LinkedIn – now the benchmark for the social networking market – says it will now focus on aggressively expanding the company, increasing investment in technology and adding more sales staff. That means it is likely to post a loss for the full year, which may well give its investors their first cause to reach for the whisky.

To date, LinkedIn’s success has been partly fuelled by its rapidly expanding member base, largely derived from the US, which totalled 116 million subscribers in June. The site attracts two new members every second.

Revenue from premium memberships increased 60% year on year to $23.9m (£14.7m), however, this side of the business only accounts for a fifth of the company’s total income.

For this reason, LinkedIn is set to focus on its B2B divisions, namely: hiring solutions – job ads – and marketing solutions – display ads and company pages – which represent 48% and 32% of total revenue respectively.

It is important that LinkedIn doesn’t forget the importance of its members, in the rush to bolster revenue. To continue to please its investors, LinkedIn must keep to its promise to “increase the value” it delivers to its members. A premium membership should live up to its title and be an enticing offer.

At present there seems to be little value in users opening a premium account with LinkedIn. Members using the free service get the majority of the benefits that those who pay also receive.

If a certain LinkedIn profile doesn’t show, you Google it instead. InMail? We’ve had e-mail for decades. And , isn’t knowing who has viewed your profile in the last seven days a little creepy?

Most LinkedIn users have been with the site for more than a year and beyond uploading their initial CVs and adding some old work buddies, the service is mostly lost on them.
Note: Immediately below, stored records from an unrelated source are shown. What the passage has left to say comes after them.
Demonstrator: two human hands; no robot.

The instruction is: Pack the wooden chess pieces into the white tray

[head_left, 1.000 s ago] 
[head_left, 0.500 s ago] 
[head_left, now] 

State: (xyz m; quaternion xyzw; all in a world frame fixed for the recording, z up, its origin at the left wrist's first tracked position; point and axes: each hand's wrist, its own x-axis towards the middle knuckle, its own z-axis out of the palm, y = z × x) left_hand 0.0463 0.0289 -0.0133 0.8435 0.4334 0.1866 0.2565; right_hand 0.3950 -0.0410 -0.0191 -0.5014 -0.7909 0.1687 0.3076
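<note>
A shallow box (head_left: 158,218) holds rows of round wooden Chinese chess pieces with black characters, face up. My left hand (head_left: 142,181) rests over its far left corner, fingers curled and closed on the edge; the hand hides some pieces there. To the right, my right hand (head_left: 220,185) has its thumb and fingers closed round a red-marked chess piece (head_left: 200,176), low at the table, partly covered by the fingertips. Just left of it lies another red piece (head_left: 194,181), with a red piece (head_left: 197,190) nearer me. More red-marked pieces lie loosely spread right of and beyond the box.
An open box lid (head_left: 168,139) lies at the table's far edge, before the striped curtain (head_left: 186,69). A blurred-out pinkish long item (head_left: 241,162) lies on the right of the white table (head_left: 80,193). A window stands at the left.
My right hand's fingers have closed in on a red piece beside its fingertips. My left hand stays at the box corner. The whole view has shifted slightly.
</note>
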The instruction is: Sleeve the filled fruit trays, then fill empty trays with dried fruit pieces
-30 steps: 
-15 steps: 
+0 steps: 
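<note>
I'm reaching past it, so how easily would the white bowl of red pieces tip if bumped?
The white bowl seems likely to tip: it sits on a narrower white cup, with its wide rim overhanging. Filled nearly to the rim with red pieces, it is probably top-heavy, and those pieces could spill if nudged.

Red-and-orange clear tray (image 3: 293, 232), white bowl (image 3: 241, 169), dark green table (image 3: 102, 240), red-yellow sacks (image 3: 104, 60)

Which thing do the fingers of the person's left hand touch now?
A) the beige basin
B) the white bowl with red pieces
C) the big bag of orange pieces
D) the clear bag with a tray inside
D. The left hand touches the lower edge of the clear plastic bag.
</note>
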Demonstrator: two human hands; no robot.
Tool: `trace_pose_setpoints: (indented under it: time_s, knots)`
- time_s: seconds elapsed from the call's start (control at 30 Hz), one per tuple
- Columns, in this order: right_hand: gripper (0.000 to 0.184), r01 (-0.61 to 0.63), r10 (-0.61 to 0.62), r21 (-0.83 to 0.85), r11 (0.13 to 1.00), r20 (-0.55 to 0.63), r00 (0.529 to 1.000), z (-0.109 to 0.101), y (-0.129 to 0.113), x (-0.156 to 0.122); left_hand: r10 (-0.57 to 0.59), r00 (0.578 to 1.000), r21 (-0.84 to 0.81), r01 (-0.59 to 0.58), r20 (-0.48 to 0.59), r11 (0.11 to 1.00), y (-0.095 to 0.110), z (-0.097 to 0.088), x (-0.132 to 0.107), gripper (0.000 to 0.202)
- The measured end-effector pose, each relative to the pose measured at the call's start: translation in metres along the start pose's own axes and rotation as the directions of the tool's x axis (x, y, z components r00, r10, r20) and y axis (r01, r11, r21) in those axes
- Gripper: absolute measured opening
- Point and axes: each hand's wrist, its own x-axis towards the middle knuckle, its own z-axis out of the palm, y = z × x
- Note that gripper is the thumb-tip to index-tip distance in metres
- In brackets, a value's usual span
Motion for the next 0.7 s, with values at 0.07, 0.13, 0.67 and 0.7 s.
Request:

LinkedIn still has work to do to convince the inactive users (I believe around two thirds of its entire membership) that the site is functional enough to return to every day – and in turn increase their interaction with the companies who pay the site so handsomely.

LinkedIn’s first financials were surprisingly rosy, but if the company is to continue to flower it must look beyond its user numbers and high-paying clients and focus on delivering value.